¹ Stuff I’ve mentioned before: Galang (MIA), Evil (Interpol), You Make Me Like Charity (The Knife), Baby Boom (The Crimea), and These Are Your Friends (Adem).
I can’t believe you never mentioned ‘Smack the Pingu’ before! Just as a guideline, what’s a good score. I can’t seem to manage much more than 550.
I managed one (unrepeated) 576.
This is why I don’t write much here about music any more. Sigh.
Sorry Michelle. :( Did we beat you on the Pingu? :D
Hey Mich,
on a totally separaste note, I just heard this lyric (I think) and thought I’d share. “don’t say I smell like cat piss, my cat is dead”
[Lady Sovereign, Chi-Ching]
Well, I thought that was the best description of a song – Annie’s ‘Me Plus You’ – I’ve read for ages – convincing me of life beyond the singles, so much so that I just bought Anniemal from Virgin on the King’s Road and am now a bubble-shaped person in my lucozade living room…
And while I’m here, as a casual long-time drop-in visitor to your blog, it is the inimitable asides on music, books and amusing stuff that keeps me returning, that makes your blog more than a social-blog (for someone like me, an alien to Michelle-world).
E
that “Mrs D, Mrs I, Mrs F F I” thing is like SO Roald Dahl… :P
Jol: Them’s fightin’ words…
Tamara: Yes, that’s the lyric. Is Lady Sovereign getting well-known in England by now? Yay if she is!

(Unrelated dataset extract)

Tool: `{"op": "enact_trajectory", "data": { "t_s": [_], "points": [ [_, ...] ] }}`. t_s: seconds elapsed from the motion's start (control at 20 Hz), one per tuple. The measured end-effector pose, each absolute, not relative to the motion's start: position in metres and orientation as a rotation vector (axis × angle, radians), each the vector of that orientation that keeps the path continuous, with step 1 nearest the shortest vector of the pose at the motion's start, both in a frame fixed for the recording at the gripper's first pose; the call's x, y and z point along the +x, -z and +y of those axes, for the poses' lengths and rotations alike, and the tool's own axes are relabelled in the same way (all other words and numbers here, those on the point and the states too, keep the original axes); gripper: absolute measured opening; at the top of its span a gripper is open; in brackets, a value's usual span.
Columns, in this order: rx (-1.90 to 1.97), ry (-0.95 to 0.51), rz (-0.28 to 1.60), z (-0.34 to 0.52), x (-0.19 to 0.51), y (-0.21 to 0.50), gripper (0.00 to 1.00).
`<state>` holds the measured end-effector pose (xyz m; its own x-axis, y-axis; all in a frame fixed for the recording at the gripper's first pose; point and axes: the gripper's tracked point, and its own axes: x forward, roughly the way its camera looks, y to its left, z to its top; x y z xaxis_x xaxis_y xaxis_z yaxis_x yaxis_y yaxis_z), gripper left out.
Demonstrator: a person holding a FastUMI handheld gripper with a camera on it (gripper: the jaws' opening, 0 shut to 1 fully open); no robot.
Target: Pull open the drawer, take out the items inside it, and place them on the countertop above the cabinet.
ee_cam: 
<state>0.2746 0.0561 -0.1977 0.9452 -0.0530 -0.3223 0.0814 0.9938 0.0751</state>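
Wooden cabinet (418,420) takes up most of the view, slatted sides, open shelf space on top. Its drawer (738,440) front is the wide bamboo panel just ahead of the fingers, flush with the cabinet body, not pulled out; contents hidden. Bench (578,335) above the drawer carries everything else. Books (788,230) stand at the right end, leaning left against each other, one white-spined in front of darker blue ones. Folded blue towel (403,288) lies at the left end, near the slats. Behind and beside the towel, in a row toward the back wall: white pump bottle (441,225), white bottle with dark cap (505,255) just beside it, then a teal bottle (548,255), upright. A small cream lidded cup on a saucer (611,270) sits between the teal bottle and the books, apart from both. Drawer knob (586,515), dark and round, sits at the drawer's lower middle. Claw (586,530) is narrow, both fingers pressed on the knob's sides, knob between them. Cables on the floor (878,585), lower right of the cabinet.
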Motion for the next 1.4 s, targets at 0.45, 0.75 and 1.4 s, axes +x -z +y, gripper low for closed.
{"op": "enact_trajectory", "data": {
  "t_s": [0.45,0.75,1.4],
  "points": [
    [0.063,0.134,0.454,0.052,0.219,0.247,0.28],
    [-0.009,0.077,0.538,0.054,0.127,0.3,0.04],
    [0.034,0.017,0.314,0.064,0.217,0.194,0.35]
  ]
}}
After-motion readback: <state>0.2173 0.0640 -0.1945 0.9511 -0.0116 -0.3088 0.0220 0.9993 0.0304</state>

Edmund: Thank you! Your comment made me very happy for three exclamation-marked reasons. 1) Someone out there likes something I’ve written about music! 2) The revelation that it isn’t just Singaporeans and random Brits/Irish who want dirt on Alec who read my blog! 3) You’re a bubble-shaped person in a lucozade living room! (I hope your landlord doesn’t mind.)